(Stored records)
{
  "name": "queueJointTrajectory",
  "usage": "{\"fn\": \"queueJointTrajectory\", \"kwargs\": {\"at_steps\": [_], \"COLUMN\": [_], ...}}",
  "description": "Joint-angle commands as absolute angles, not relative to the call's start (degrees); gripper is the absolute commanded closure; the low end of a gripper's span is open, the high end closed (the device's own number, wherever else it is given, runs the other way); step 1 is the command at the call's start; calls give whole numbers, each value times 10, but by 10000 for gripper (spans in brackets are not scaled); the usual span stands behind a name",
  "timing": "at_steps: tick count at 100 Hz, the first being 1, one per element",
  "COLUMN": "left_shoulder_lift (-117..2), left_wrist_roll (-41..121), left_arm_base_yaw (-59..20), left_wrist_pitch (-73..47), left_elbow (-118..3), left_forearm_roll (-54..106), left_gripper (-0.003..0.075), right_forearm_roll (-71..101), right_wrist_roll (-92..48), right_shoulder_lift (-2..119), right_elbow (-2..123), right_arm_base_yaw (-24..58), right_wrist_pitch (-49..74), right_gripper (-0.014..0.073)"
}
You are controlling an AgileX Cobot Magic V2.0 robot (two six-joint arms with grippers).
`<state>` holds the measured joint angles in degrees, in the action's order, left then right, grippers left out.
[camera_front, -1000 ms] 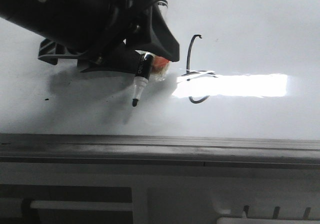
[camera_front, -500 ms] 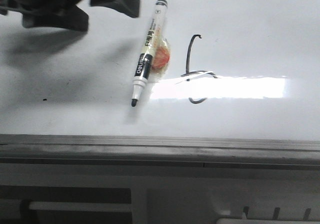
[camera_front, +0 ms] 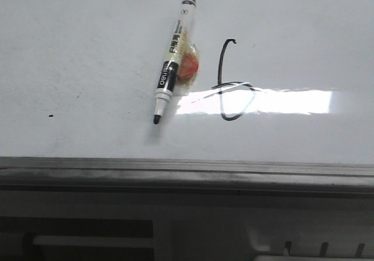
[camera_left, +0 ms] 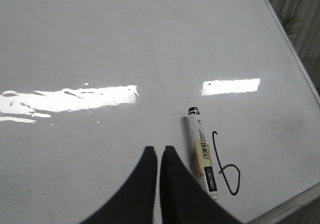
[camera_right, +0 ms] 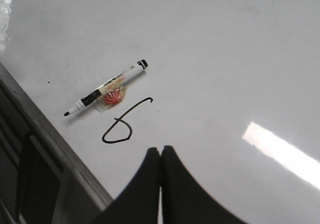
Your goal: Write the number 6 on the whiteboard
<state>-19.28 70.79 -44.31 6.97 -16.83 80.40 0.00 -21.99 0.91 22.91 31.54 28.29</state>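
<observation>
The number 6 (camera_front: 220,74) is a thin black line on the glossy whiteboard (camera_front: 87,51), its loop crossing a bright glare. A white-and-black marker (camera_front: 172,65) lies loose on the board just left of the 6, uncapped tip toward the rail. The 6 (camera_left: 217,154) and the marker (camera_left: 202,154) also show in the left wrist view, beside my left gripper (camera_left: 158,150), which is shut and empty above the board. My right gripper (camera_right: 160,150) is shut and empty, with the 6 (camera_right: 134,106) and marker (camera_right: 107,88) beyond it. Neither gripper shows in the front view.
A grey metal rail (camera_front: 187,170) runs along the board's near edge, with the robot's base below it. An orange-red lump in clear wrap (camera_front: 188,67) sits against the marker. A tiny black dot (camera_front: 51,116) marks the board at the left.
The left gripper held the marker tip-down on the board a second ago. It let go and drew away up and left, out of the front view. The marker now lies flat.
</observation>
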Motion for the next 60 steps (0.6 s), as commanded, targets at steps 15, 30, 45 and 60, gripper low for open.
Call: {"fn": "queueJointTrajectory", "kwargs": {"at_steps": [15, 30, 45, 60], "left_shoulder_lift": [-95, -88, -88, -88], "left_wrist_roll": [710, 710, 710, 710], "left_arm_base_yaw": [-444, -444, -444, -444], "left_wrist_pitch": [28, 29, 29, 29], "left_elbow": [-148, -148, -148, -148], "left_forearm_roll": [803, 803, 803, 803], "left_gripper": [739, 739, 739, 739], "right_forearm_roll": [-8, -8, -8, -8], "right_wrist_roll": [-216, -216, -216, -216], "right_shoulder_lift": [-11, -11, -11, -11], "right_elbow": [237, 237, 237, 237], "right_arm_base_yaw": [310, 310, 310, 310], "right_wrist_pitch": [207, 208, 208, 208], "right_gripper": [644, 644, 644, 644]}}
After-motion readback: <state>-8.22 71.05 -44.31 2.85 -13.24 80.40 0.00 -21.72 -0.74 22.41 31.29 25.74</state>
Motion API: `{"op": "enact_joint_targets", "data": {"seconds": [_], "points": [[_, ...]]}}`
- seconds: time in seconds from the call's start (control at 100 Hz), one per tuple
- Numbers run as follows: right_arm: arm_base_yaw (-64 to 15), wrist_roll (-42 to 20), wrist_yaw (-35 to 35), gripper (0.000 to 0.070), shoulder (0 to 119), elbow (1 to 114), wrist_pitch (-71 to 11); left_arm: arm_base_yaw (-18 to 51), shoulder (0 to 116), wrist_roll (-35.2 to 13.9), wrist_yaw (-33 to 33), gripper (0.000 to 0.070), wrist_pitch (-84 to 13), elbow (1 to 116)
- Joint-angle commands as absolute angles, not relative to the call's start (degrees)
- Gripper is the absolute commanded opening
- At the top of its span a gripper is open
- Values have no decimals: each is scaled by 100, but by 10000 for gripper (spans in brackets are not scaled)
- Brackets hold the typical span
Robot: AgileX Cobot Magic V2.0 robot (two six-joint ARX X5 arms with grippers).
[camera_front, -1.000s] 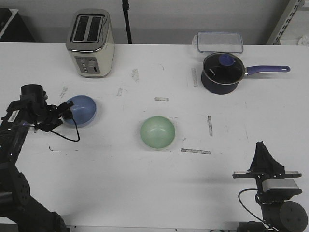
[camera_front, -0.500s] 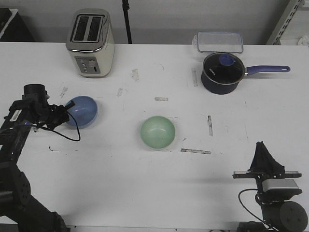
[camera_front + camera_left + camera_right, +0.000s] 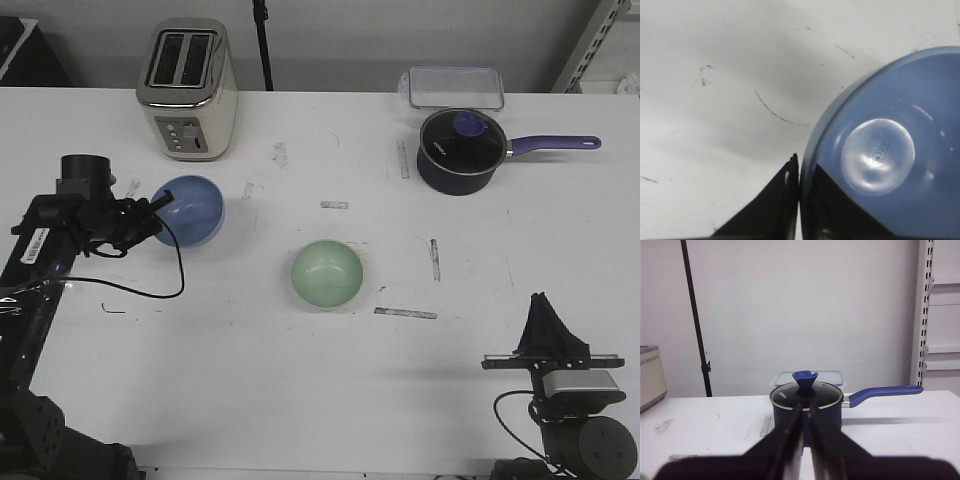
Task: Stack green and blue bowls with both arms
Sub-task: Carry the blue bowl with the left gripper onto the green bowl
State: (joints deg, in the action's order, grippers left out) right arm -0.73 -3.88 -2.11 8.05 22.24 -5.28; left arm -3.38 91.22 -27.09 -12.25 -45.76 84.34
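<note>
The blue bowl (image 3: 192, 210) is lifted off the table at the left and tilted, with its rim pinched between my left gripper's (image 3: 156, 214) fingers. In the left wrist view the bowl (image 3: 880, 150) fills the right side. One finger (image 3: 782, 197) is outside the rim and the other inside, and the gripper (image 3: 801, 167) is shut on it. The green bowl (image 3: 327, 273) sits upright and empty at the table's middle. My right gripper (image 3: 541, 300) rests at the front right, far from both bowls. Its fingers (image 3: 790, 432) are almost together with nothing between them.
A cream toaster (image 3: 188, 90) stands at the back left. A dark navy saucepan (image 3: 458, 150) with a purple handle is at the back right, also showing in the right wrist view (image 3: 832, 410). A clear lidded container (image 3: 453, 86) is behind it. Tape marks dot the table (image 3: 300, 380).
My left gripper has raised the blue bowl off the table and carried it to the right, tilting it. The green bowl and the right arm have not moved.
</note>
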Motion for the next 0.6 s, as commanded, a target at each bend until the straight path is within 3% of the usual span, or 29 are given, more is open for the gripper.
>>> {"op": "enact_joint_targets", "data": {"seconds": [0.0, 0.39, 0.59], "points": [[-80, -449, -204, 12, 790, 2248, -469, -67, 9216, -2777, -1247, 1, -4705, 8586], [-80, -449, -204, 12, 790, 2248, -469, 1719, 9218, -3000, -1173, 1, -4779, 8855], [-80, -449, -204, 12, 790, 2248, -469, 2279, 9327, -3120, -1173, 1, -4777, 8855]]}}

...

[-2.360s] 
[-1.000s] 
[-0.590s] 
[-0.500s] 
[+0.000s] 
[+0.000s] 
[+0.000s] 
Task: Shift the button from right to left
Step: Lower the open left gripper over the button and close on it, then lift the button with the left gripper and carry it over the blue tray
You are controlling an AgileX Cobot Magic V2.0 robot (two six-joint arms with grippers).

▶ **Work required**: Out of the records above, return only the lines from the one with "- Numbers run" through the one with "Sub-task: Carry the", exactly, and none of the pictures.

▶ **Answer space**:
- Numbers run as follows: right_arm: arm_base_yaw (-64 to 15), wrist_roll (-42 to 20), wrist_yaw (-35 to 35), gripper (0.000 to 0.070), shoulder (0 to 119), elbow (1 to 114), wrist_pitch (-71 to 11); left_arm: arm_base_yaw (-18 to 51), shoulder (0 to 116), wrist_roll (-35.2 to 13.9), wrist_yaw (-33 to 33), gripper (0.000 to 0.070), wrist_pitch (-84 to 13), elbow (1 to 116)
- Joint-angle commands as absolute angles, not relative to the call's start (degrees)
- Gripper is the absolute commanded opening
- At the top of its span a gripper is open
- Values have no decimals: each is scaled by 100, but by 10000 for gripper (spans in brackets are not scaled)
- Brackets hold the typical span
Robot: AgileX Cobot Magic V2.0 robot (two six-joint ARX X5 arms with grippers).
[camera_front, -1.000s] 
[camera_front, -0.500s] 
[camera_front + camera_left + camera_right, +0.000s] 
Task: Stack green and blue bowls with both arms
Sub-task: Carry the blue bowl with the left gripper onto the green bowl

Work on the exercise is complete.